MATERIAL FOR THIS TASK.
--- START ---

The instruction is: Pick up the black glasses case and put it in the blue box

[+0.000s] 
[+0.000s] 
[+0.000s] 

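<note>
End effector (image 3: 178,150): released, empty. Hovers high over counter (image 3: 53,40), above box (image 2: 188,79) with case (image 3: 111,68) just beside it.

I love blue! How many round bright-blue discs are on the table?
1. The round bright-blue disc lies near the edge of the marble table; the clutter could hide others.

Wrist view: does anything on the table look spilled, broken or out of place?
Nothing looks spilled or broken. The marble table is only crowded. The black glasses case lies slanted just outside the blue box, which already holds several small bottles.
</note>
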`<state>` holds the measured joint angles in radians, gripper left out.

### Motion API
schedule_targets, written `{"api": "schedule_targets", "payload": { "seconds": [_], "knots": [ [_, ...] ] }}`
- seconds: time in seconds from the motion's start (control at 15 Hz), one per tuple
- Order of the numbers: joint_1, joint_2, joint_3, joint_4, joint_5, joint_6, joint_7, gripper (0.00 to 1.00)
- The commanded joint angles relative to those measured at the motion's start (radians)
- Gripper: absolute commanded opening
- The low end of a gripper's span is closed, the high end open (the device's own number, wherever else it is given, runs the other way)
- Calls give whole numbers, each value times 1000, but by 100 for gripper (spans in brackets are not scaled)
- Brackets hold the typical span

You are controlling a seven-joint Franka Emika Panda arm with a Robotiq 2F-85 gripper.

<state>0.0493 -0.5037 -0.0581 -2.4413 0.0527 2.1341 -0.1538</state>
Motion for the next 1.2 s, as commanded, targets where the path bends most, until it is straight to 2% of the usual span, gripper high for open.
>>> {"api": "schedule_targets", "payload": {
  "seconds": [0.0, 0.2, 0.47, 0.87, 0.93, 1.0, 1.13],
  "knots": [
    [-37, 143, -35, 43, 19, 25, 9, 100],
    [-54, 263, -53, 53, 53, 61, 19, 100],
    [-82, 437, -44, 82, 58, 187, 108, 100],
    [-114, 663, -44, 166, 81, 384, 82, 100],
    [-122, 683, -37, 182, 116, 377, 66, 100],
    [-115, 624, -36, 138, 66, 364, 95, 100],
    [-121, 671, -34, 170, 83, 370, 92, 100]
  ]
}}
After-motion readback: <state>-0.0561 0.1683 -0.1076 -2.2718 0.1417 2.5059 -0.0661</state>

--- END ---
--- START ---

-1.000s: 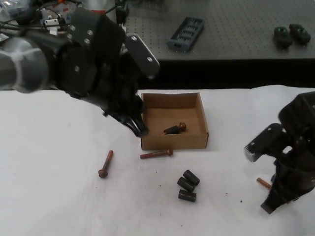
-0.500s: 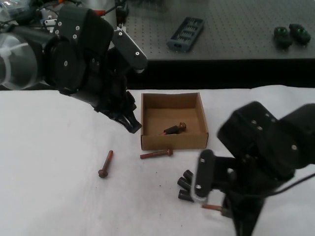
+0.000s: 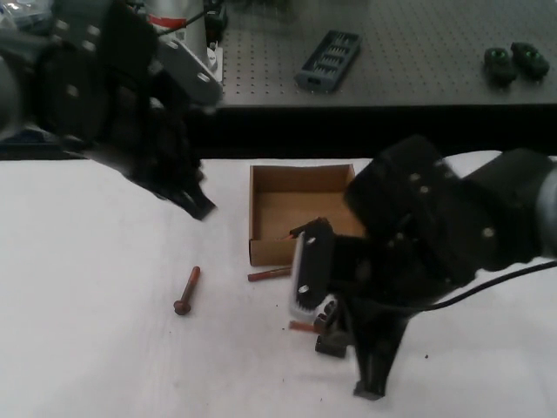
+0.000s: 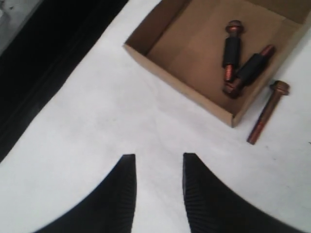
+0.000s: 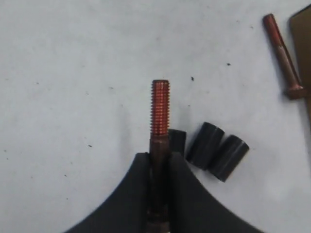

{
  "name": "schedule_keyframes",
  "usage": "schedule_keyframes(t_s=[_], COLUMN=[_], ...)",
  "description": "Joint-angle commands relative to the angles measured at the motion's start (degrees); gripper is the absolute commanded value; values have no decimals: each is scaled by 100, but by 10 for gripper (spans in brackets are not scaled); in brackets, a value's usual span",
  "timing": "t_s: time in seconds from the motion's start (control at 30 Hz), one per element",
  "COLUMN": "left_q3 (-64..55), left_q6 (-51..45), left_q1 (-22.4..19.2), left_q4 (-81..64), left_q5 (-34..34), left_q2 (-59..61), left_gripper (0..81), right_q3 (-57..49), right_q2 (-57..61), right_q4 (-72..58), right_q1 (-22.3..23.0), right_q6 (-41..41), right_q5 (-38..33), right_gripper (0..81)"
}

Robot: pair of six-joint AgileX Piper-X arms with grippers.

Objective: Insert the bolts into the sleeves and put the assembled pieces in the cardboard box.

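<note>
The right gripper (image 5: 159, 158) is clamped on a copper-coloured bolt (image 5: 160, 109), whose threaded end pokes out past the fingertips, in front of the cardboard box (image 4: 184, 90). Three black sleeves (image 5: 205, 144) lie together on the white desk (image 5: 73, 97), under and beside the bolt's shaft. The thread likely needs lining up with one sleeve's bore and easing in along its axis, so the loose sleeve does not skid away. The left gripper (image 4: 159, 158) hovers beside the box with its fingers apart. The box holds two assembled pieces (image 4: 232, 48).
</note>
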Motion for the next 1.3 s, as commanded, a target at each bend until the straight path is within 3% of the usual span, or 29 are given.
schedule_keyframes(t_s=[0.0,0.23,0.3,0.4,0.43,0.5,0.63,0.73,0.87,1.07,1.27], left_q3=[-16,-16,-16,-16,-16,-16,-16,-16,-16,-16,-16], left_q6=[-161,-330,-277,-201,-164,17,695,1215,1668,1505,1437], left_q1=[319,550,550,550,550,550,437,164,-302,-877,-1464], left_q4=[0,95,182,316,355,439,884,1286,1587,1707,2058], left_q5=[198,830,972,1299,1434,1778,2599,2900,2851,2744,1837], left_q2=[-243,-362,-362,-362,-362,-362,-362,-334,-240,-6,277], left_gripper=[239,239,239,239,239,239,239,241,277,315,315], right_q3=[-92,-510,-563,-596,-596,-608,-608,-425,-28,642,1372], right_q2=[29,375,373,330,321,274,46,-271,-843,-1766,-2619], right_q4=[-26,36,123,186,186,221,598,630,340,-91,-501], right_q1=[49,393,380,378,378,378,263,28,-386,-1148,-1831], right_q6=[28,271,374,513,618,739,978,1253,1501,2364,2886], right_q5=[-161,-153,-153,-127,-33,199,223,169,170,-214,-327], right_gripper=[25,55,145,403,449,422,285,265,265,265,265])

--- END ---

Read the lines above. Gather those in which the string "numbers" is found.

ANSWER TO THE PROBLEM.
- Order of the numbers: joint_1, joint_2, joint_3, joint_4, joint_5, joint_6, joint_7, gripper (0.00 to 1.00)
- Calls give whole numbers, each value times 1000, but by 100 for gripper (spans in brackets are not scaled)

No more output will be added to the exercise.